Please reproduce all the data exactly as written and omit the pictures.

### THE DATA
%%

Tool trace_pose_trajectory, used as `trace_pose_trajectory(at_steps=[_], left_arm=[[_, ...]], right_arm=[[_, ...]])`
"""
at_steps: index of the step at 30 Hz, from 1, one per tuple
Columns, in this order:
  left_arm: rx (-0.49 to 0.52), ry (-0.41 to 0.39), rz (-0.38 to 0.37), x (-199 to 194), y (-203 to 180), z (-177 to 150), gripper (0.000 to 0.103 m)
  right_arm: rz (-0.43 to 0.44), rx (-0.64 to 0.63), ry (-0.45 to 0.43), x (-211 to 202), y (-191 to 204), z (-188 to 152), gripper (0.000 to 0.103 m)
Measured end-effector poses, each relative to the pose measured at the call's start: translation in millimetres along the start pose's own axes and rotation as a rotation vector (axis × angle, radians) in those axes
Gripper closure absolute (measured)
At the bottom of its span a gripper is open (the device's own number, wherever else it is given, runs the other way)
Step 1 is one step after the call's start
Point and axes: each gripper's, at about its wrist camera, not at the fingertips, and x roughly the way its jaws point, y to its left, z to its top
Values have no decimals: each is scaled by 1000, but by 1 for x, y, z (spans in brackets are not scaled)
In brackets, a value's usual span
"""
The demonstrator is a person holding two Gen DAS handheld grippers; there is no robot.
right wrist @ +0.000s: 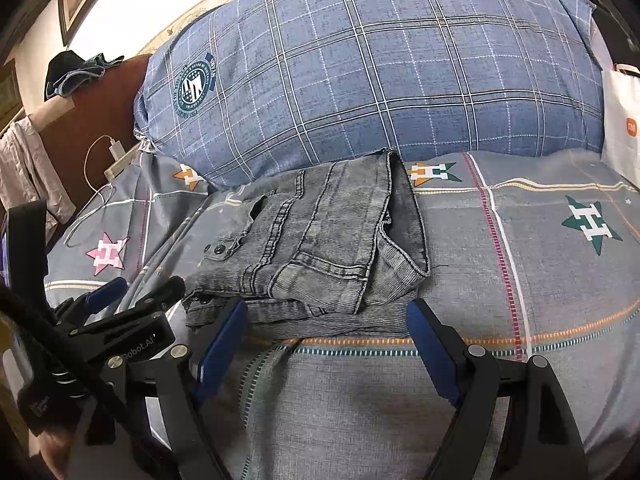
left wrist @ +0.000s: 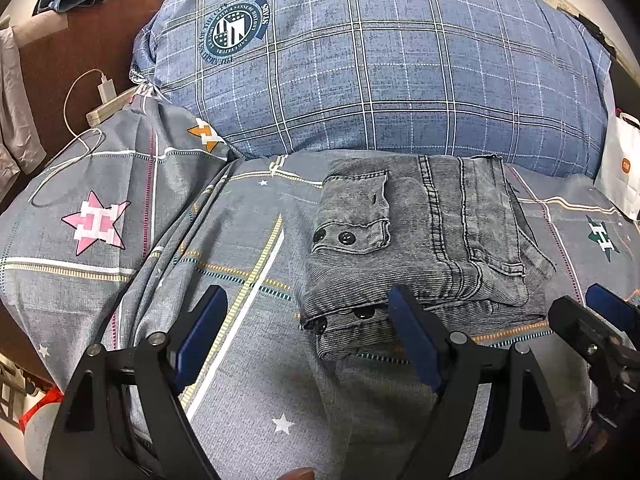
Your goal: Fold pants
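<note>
The grey denim pants [left wrist: 424,240] lie folded into a compact bundle on the grey star-print bed sheet [left wrist: 248,208], a buttoned pocket flap on top. My left gripper [left wrist: 307,294] hovers open at the bundle's near left corner, its blue pads apart and pinching nothing. In the right wrist view the pants [right wrist: 320,248] sit just beyond my right gripper [right wrist: 328,304], which is also open and spans the bundle's near edge without holding cloth. Each gripper shows in the other's view: the right gripper [left wrist: 580,300] at the right edge, the left gripper [right wrist: 140,288] at the lower left.
A big blue plaid pillow [left wrist: 380,72] lies right behind the pants. A white paper bag [left wrist: 620,168] stands at the right. A charger with a white cable [left wrist: 106,92] rests at the left by the brown headboard [left wrist: 80,48], which has clothes draped on it.
</note>
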Motion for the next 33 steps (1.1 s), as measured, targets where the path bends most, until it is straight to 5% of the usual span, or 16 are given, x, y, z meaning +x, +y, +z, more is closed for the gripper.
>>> trace_pose_trajectory(at_steps=[26, 33], left_arm=[[44, -9, -51, -3, -10, -1, 20], [61, 0, -68, -4, -8, 5, 20]], right_arm=[[-161, -79, 2, 1, 4, 2, 21], [-87, -88, 25, -2, 7, 1, 21]])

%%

### WRITTEN SOLUTION
Tool trace_pose_trajectory, used as `trace_pose_trajectory(at_steps=[_], left_arm=[[_, ...]], right_arm=[[_, ...]])`
"""
at_steps: index of the step at 30 Hz, from 1, one per tuple
Columns, in this order:
  left_arm: rx (-0.49 to 0.52), ry (-0.41 to 0.39), rz (-0.38 to 0.37), x (-199 to 194), y (-203 to 180), z (-177 to 150), gripper (0.000 to 0.103 m)
  right_arm: rz (-0.43 to 0.44), rx (-0.64 to 0.63), ry (-0.45 to 0.43), x (-211 to 202), y (-191 to 204), z (-188 to 152), gripper (0.000 to 0.103 m)
Measured end-effector poses, each relative to the pose measured at the call's start: translation in millimetres along the start pose's own axes and rotation as a rotation vector (axis × angle, radians) in those axes
Gripper closure absolute (measured)
At the bottom of its span a gripper is open (the device's own number, wherever else it is given, runs the other way)
Step 1 is one step after the call's start
Point and axes: each gripper's, at about its wrist camera, not at the fingertips, and x roughly the way its jaws point, y to its left, z to its top
Values have no decimals: each is scaled by 1000, but by 1 for x, y, z (spans in brackets are not scaled)
In brackets, a value's usual span
"""
The demonstrator is a person holding two Gen DAS handheld grippers; there is no robot.
right wrist @ +0.000s: 
left wrist @ +0.000s: 
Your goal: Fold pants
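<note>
The grey denim pants [left wrist: 424,240] lie folded into a compact bundle on the grey star-print bed sheet [left wrist: 248,208], a buttoned pocket flap on top. My left gripper [left wrist: 307,294] hovers open at the bundle's near left corner, its blue pads apart and pinching nothing. In the right wrist view the pants [right wrist: 320,248] sit just beyond my right gripper [right wrist: 328,304], which is also open and spans the bundle's near edge without holding cloth. Each gripper shows in the other's view: the right gripper [left wrist: 580,300] at the right edge, the left gripper [right wrist: 140,288] at the lower left.
A big blue plaid pillow [left wrist: 380,72] lies right behind the pants. A white paper bag [left wrist: 620,168] stands at the right. A charger with a white cable [left wrist: 106,92] rests at the left by the brown headboard [left wrist: 80,48], which has clothes draped on it.
</note>
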Motion for the next 33 steps (1.1 s), as measured, targets where the path bends most, until it is straight to 5% of the usual span, or 16 are given, x, y, z meaning +x, +y, +z, more is closed for the gripper.
>>> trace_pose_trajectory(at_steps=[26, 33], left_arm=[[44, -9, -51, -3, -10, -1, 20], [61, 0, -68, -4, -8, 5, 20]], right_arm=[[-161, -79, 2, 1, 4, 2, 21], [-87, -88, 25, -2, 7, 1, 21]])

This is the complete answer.